Un astronaute est une créature étrange. Il vit une vie particulière, en symbiose avec le vaisseau, la machine qui l’abrite, le nourrit et le protège. Son corps se modifie au rythme de l’incroyable voyage, soumis à des conditions uniques, impossibles à reproduire sur Terre. La plus visible d’entre-elles est la microgravité, le fait de flotter dans habitat spatial, comme des poissons dans un aquarium. La station spatiale n’a de station que le nom. Elle n’a rien de statique, parcourt le ciel à la vitesse prodigieuse de 28 000 km/h.
Son quotidien obéit à peu de règles considérées immanentes sur terre : le soleil ne se lève et couche pas une fois par jour, mais seize. Lorsqu’un objet est lâché, il ne tombe pas mais suit son propre chemin. Les jambes, et la station debout qui ont contribué au succès de l’Homme sur Terre, sont relégués au rang de poids inutiles.
Le quotidien des astronautes, même dans leurs tâches quotidiennes, diffère sensiblement de celui des terriens. Pas question de prendre une douche, les gouttes d’eau suivraient de toute façon chacune une trajectoire différente! Pas question non plus de manger des fruits frais plus de quelques semaines après le ravitaillement car les denrées périssent vite en microgravité, les bactéries ayant tendance à apprécier cet environnement. Le pain n’est pas la denrée de base, les miettes constituant un danger pour les astronautes et les équipements. On lui préfère la tortilla. Tout est pesé, calibré, recyclé. Le café d’hier est celui de demain, comme ils le disent eux-mêmes. Ouvrir une fenêtre aboutirait à une mort rapide et douloureuse, et l’environnement spatial est si radioactif qu’ils bénéficient du même statut qu’un travailleur du nucléaire.
Leurs vaisseaux sont la seule barrière entre eux et un vide spatial mortel. Ils consacrent une portion très substantielle de leur temps à des opérations de maintenance de leur station spatiale, effectuant périodiquement de périlleuses “marches dans l’espace”, appelée sorties extra-véhiculaire, pour réparer tel ou tel élément nécessaire à la survie de leur maison, et donc par extension à la leur. Si un astronaute n’est pas disponible pour réparer une station spatiale, personne ne pourra la réparer. L’humain et le système technologique sont indissociables, un peu comme un organisme dont le corps se situerait dans l’espace, et le cerveau sur terre (au centre de contrôle).
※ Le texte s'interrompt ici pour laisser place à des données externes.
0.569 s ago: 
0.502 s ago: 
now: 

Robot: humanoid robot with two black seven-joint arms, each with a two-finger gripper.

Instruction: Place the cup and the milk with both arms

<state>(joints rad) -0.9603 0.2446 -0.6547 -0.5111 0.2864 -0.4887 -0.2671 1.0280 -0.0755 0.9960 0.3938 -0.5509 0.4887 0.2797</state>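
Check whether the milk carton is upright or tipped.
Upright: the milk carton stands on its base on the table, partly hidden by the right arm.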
C’est une relation homme-machine unique qui lie les astronautes à leur station. Une connaissance approfondie des systèmes, un peu d’ingéniosité et un entraînement très poussé sont nécessaires à la réussite de leur mission. Les opérateurs de sous-marin vivent une expérience similaire. Mais les stations spatiales, elles, ne rentrent jamais au port.
Le futur de cette relation passe par davantage d’autonomie à la fois de la station (déchets, ravitaillement) et de l’astronaute. Si aujourd’hui l’astronaute est encore un “instrument humain” pour les agences spatiales, demain devrait s’opérer une symbiose encore plus saisissante entre l’homme et la machine.